HDL elevado podem não ser saudável na Pós-Menopausa

Geralmente, se considera positivo quando as pessoas apresentam altos níveis de lipoproteína de alta densidade (HDL), o chamado colesterol bom, mas isso pode não ser verdade para todos. Um novo estudo, publicado pelo periódico Arteriosclerosis, Thrombosis and Vascular Biology, revelou que níveis mais altos de colesterol HDL podem não ser sempre saudáveis para os corações das mulheres na pós-menopausa.

O colesterol HDL protege o coração transportando o colesterol LDL, chamado de colesterol “ruim”, para longe das artérias até o fígado, onde pode ser metabolizado e eliminado do organismo, como explica uma reportagem publicada no portal Live Science. Em geral, possuir níveis altos de HDL, associados com níveis baixos de LDL, é considerada saudável.

Porém, nesse novo estudo, os pesquisadores identificaram que um nível mais alto de colesterol HDL, medido por um exame de sangue rotineiro que avalia o colesterol total transportado pelas partículas de HDL, nem sempre pode ser tão protetor para as mulheres na pós-menopausa. Além disso, a descoberta sugere que o uso deste método convencional de medir o colesterol HDL pode não prever com precisão o risco de doença cardíaca nas mulheres na pós-menopausa.

Os autores do estudo explicam que, medir o colesterol HDL não é tão simples quanto pode-se pensar. O colesterol HDL não é um único tipo de partícula, mas sim uma família de partículas encontradas no sangue, e essas partículas têm diferentes tamanhos, formas e composições.

Segundo o estudo, uma outra técnica, conhecida como análise de mobilidade iônica, pode examinar melhor o tamanho e o número de partículas de HDL e fornecer aos médicos uma compreensão mais precisa sobre o efeito do HDL no coração nas mulheres na pós-menopausa. Esta técnica não é utilizada atualmente em testes de colesterol de rotina, mas tem sido utilizada em ambientes de pesquisa.

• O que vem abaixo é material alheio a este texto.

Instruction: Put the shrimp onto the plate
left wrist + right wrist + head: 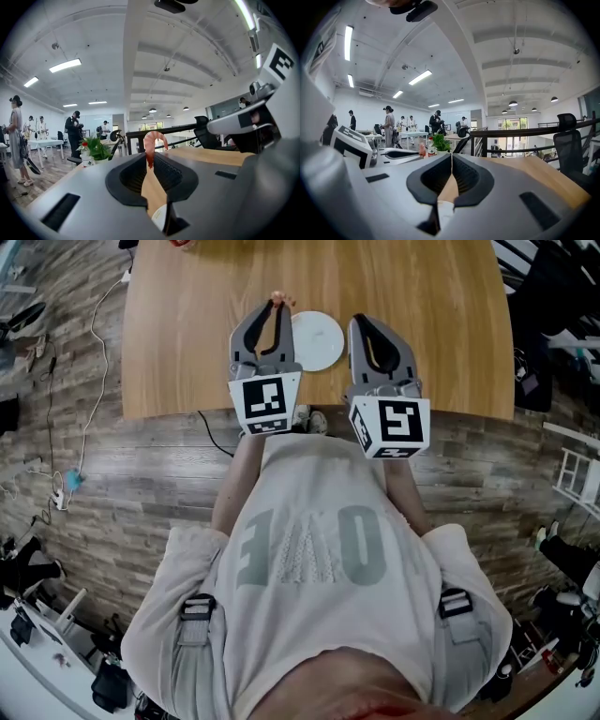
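Observation:
A pink curled shrimp (153,139) sticks up from the tips of my left gripper (150,161), which is shut on its tail end. From the head view the left gripper (278,307) hovers over the wooden table (441,324), with the shrimp (278,299) just left of the round white plate (316,339). My right gripper (360,324) sits at the plate's right edge. Its jaws (451,158) are shut with nothing between them. The right gripper view also catches the left gripper (401,153) and the shrimp (422,149) off to its left.
The table's near edge (187,414) lies just in front of the person. A white cable (89,381) runs over the wood floor at the left. A potted plant (97,149), several people and office desks stand in the room beyond.

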A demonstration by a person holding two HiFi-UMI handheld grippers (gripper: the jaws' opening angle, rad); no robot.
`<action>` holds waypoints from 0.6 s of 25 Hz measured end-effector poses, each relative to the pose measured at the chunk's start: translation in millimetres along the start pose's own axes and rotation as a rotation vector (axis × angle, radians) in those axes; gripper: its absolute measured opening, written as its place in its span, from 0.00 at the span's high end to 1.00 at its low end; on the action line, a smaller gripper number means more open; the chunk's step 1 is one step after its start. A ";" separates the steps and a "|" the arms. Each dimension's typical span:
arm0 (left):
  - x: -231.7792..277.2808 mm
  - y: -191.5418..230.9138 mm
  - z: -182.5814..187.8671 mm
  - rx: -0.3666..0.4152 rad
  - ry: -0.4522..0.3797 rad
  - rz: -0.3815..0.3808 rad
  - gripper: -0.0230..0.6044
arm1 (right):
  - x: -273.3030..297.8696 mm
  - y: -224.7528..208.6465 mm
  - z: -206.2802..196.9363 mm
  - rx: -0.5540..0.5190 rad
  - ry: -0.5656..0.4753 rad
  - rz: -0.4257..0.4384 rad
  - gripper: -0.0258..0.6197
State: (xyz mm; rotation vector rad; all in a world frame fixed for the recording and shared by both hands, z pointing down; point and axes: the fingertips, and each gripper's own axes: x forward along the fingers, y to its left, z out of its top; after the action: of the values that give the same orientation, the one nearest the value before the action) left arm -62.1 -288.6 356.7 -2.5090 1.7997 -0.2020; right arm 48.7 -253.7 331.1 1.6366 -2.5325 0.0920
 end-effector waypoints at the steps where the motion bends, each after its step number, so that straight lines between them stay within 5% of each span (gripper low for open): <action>1: 2.4 -1.3 -8.1 -0.004 0.028 -0.006 0.88 | 0.0 -0.9 -0.8 0.000 0.003 -0.004 0.93; 15: 12.3 -31.1 -141.1 -0.015 0.476 -0.150 0.88 | -11.6 -18.2 -21.4 0.004 0.071 -0.071 0.93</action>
State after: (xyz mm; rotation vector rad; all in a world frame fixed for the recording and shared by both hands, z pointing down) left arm -47.9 -284.8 500.9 -2.7813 1.7418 -0.8592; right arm 71.5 -248.2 350.3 1.6918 -2.4210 0.1463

Na pesquisa, os autores analisaram dados coletados de cerca de 1.400 mulheres, com idades entre 45 e 84 anos, que fizeram parte de um estudo de longa duração sobre aterosclerose ou endurecimento das artérias. As mulheres estavam na pós-menopausa ou na perimenopausa. Os pesquisadores avaliaram os níveis de colesterol HDL das mulheres utilizando tanto o método convencional, quanto o método de mobilidade iônica.

O estudo constatou que as participantes com níveis mais elevados de HDL, determinado pelo método de teste convencional, tinham um risco maior de aterosclerose do que aquelas com menor HDL. As mulheres pós-menopáusicas com maiores concentrações de partículas de HDL, baseadas em testes de mobilidade iônica, tiveram um menor risco de aterosclerose. O risco de aterosclerose foi medido por imagens ultrassonográficas de uma artéria principal do corpo.

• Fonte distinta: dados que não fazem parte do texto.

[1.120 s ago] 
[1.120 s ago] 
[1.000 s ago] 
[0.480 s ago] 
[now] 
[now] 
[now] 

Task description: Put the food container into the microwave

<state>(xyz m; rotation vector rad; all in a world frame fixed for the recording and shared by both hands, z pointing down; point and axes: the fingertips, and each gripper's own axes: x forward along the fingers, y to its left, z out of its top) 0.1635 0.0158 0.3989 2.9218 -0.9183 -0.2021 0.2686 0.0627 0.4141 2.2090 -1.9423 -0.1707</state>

Mas não foi apenas o número de partículas de HDL medidas pelo teste de mobilidade iônica que fez diferença no risco cardíaco. O tamanho também é importante: um número maior de pequenas partículas de HDL esteve associado a um menor risco de aterosclerose, enquanto que um número maior de partículas de HDL esteve associado a um maior risco de aterosclerose, especialmente em mulheres próximas à menopausa.

Esse achado sugere que as partículas grandes de HDL podem ser mais propensas a disfunções nas mulheres próximas à menopausa, disseram os autores ouvidos na reportagem. Essa disfunção pode ser ocasionada por uma variedade de outras alterações que ocorrem no corpo das mulheres neste momento, o que as torna vulneráveis à aterosclerose, incluindo mudanças nos hormônios sexuais, especialmente declínios no estrogênio, níveis elevados de outros lipídios (como o LDL), mudanças na distribuição de gordura no corpo, e alterações na saúde dos vasos sanguíneos.